The historical archaeologist Konrad A. Antczak, a Marie Skłodowska-Curie researcher with the UPF Department of Humanities and member of the Research Group on Colonialism, Gender and Materialities (CGyM), has recently returned from archaeological fieldwork in the Dutch islands of Curaçao and Bonaire, in the southern Caribbean. He has conducted excavations in this region locating a camp with a warehouse for the transshipment of goods, where he has found a wide variety of everyday objects.

This trip is part of the ArCarib project (Archaeology of Informal Commerce in the Colonial Caribbean), of which Konrad A. Antczak is the principal investigator, supervised by Sandra Montón Subías, a UPF-ICREA research professor at the Department of Humanities and CGyM coordinator. ArCarib, funded by the European Union through its Horizon 2020 program endowed with some 173,000 euros, began in April 2019 and will last until May 2021.

The project is investigating what Konrad A. Antczak—rather than ‘contraband’—prefers to call informal commerce, quoting on the one hand the restrictive Spanish trade monopoly, and secondly, Spanish neglect to duly provide its colonies with vital commodities, which pushed them to trade informally with foreign ports. This trade flourished between the Spanish province of Venezuela and the Dutch islands of Curaçao and Bonaire in the seventeenth and eighteenth centuries.

“The Kingdom of Spain was commercially very restrictive and could only trade with Spain and its other domains, and the Dutch and the Jews who lived on the island of Curaçao saw that the Venezuelan coast was devoid of basic commodities. Ships from Spain came rarely, and the people living on the coast needed ceramics, fabrics, food: they realized that there was a space for this trade with the Dutch islands, which benefited both sides,” explains Konrad A. Antczak.

During this second fieldwork, archaeological excavations were carried out in the uninhabited island of Klein Bonaire, located opposite the island of Bonaire, and in a Sephardic plantation in one of the large internal bays of Curaçao. The excavations at Klein Bonaire revealed what Konrad A. Antczak believes was probably a camp of administrators of a goods transshipment warehouse whose ruins still remain in place, and where they stored goods that traders from Curaçao brought to the mainland.

Among the numerous findings there that reflect everyday life in the camp in the first half of the eighteenth century, shoe buckles, pewter spoons, coins, fragments of weapons and even two cannonballs possibly fired at the camp during a standoff have been discovered.
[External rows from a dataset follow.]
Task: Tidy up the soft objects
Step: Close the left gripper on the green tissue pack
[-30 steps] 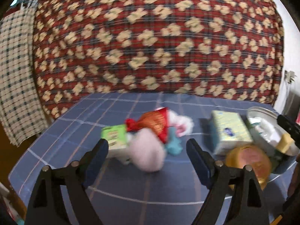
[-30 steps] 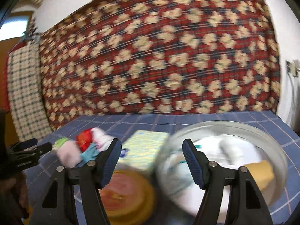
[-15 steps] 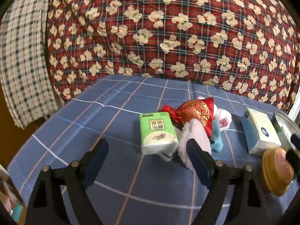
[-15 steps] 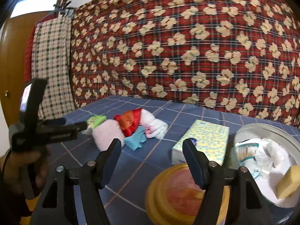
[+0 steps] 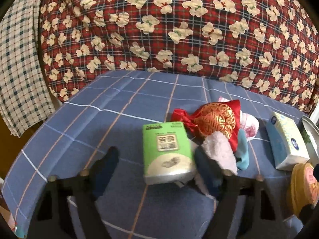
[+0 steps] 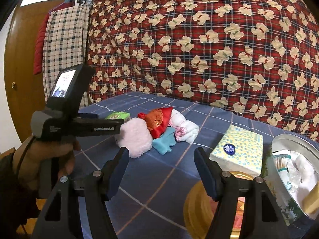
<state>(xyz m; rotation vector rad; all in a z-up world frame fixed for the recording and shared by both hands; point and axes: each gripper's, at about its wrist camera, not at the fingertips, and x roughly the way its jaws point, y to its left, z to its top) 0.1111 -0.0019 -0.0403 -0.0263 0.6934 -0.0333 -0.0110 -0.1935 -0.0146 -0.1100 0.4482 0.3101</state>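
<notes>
A small heap of soft things lies on the blue checked tablecloth [image 5: 123, 119]. A green tissue pack [image 5: 168, 152] lies flat at its left edge. Beside it a fluffy pale pink cloth [image 5: 220, 151] slumps against a red satin pouch [image 5: 217, 119] with gold embroidery, its gathered neck pointing left. A teal cloth [image 5: 243, 151] pokes out from under the pouch, and a folded white cloth [image 6: 184, 126] with pink print lies on the far right side, touching it.
</notes>
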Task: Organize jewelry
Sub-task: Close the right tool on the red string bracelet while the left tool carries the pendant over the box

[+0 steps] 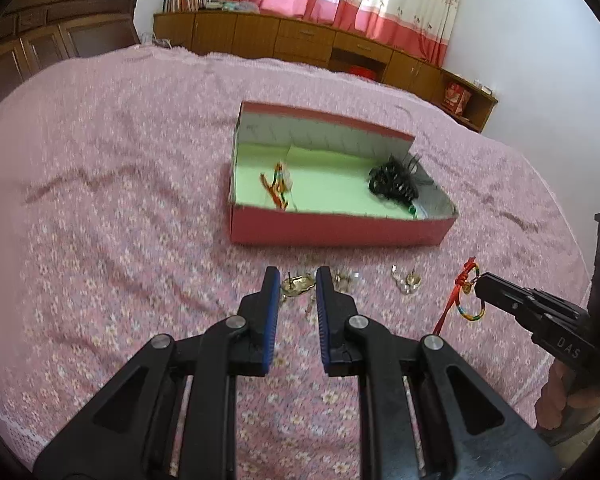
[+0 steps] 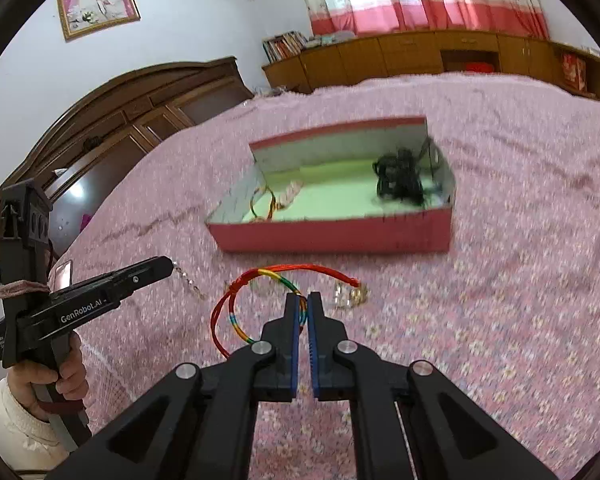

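On a bed [image 1: 120, 200] spread with a pink flowered cover, a red box [image 1: 340, 232] with a pale green lining stands open, just beyond both grippers. Inside it, a tangle of black hair pieces [image 1: 392, 184] lies at the right end and a multicoloured cord [image 1: 278, 188] lies at the left end, well apart from each other. The right gripper [image 2: 305, 296] has its fingers pressed together on a rainbow cord bracelet [image 2: 220, 320]. The bracelet's loop hangs to the left of the fingers, and its red tail stretches to the right, above the cover and short of the box's near wall. From the left wrist view the same bracelet dangles from the right gripper's tip, with a small gold charm on it. The left gripper [image 1: 298, 280] has its fingers drawn nearly together, and a small gold ornament [image 1: 298, 283] appears to be pinched between them. In the right wrist view a fine chain [image 2: 188, 280] hangs from that gripper's tip. A few loose gold and clear earrings [image 1: 406, 282] lie on the cover between the grippers and the box, close to its near wall. A hand [image 2: 60, 376] in a white sleeve [image 2: 12, 420] grasps the left gripper's handle.
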Motion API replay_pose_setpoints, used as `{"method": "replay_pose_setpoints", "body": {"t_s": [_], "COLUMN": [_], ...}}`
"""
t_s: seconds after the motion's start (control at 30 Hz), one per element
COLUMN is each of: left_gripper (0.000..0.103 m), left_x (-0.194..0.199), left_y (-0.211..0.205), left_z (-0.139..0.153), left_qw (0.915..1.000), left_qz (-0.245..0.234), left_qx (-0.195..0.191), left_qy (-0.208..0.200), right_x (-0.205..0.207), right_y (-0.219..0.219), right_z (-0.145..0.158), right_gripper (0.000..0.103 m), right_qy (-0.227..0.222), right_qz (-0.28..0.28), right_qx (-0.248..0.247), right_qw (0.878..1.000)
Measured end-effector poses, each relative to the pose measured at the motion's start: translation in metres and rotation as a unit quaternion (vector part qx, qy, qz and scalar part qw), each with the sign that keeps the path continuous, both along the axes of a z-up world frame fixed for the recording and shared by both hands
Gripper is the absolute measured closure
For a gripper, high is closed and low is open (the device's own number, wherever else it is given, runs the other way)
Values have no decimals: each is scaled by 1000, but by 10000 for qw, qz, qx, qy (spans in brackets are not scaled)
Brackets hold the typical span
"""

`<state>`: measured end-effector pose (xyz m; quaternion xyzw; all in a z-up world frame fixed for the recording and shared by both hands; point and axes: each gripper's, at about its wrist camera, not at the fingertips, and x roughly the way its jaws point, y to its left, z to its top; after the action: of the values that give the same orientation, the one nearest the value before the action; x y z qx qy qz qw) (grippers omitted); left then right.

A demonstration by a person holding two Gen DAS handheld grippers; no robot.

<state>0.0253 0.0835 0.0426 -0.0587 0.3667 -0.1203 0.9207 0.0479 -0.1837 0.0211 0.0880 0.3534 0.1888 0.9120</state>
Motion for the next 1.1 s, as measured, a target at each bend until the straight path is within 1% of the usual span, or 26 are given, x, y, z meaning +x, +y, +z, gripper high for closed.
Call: {"method": "replay_pose_setpoints", "body": {"t_s": [0.2,0.43,0.7,0.87,1.0,1.1], "left_gripper": [93,93,93,93,93,93], "left_x": [9,23,38,54,70,77], "left_y": [-10,-20,-29,-32,-34,-34], "left_z": [15,27,41,39,31,26], "left_qw": [9994,9981,9944,9943,9950,9959], "left_qz": [-41,-70,-51,-28,10,49], "left_qx": [11,-76,-96,-112,-112,-122], "left_qy": [-336,-600,-1055,-1063,-994,-897], "right_x": [7,19,43,58,72,81], "right_y": [0,-1,-6,-5,-4,-4], "right_z": [11,27,45,47,44,40], "right_gripper": [98,98,98,98,98,98], "right_qy": [-259,-528,-857,-953,-996,-909], "right_qz": [-88,-151,-332,-397,-447,-474], "right_qx": [-29,-53,25,-17,-89,-113], "right_qw": [9996,9985,9958,9947,9940,9947]}}
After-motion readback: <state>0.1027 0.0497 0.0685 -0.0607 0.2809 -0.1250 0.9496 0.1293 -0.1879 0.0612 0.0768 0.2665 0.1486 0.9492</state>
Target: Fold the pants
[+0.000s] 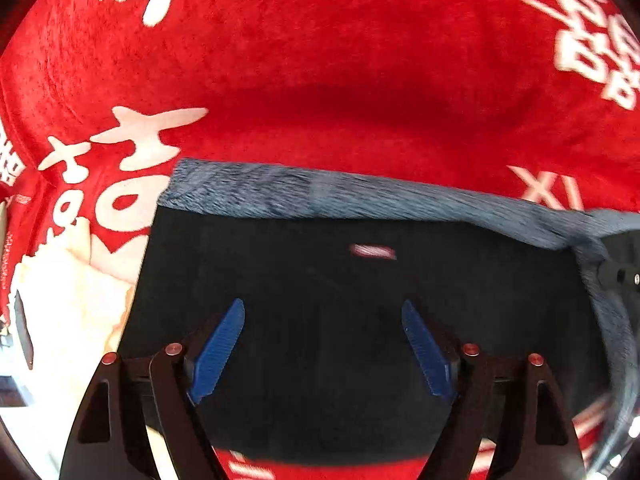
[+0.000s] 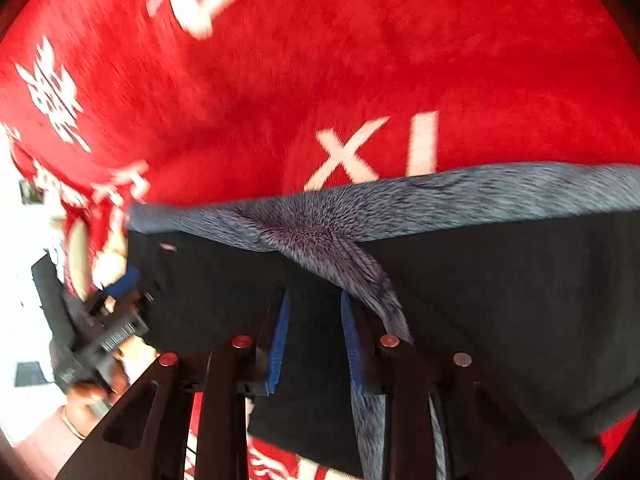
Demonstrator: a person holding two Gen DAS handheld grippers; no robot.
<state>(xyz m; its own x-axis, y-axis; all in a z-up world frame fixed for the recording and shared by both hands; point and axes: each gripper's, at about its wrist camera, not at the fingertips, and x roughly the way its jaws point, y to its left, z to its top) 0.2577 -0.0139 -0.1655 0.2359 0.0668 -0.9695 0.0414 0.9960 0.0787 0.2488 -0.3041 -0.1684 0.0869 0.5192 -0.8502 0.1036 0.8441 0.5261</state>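
The left gripper (image 1: 323,344) stands wide open over the black pants (image 1: 360,320), gripping nothing. The right gripper (image 2: 314,340) is narrowed onto the pants' fabric, near their grey fleecy edge (image 2: 360,216). The pants lie on a red blanket (image 2: 400,60) with white lettering. Only the right view shows the left gripper from outside, at the pants' left side.

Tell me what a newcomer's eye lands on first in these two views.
The bright red cloth with white characters fills the top of both views. On it lie the black pants, their grey fuzzy lining turned out along the upper edge. The left tool hovers wide open over the black fabric, while the right tool has its blue pads close together around the fabric.
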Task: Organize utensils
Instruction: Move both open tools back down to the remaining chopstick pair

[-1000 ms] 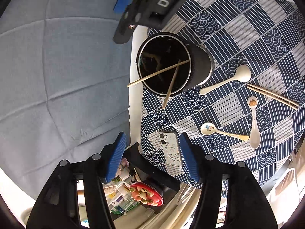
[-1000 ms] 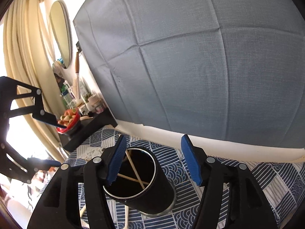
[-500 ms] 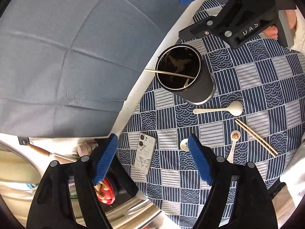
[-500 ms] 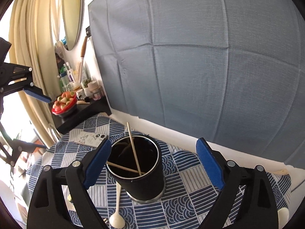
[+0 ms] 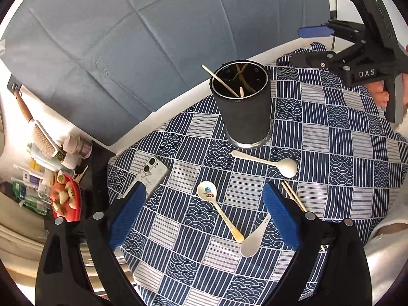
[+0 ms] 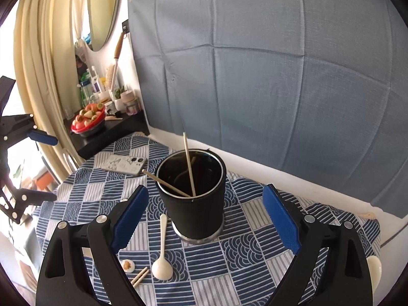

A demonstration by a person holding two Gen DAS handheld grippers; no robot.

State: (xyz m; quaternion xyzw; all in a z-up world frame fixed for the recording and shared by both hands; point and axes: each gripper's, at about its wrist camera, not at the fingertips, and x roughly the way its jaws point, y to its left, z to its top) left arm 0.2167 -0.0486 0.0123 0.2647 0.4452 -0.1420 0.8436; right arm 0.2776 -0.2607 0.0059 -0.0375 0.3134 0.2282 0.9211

In addition, a significant amount of creole earthenware was uncovered—crafted cooking pots—which the investigator is to subject to archaeometric analysis at the University of Barcelona to ascertain whether they were brought from Venezuela along with sacks of cocoa.

ArCarib is the first archaeological project that transcends the maritime boundary between the islands and Venezuela and seeks to understand how goods that were traded by sea, mainly coveted Venezuelan cocoa and other less known objects such as creole stoneware and European ceramics, affected island and mainland societies.

The research of the ArCarib project focuses on how informal maritime commerce in ceramics in the south-eastern Caribbean in the seventeenth and eighteenth centuries affected the daily life of the communities of the islands of Aruba, Curaçao and Bonaire and the Venezuelan coast, particularly in respect of the identity formation processes and gender relations.

Although much has been studied about the socioeconomic and political history and the impacts of this commerce rooted in the region, still little is known of its material dimensions and how the indispensable smuggled ceramics changed or maintained the identities and gender relations of the colonial societies of the islands and of the continent.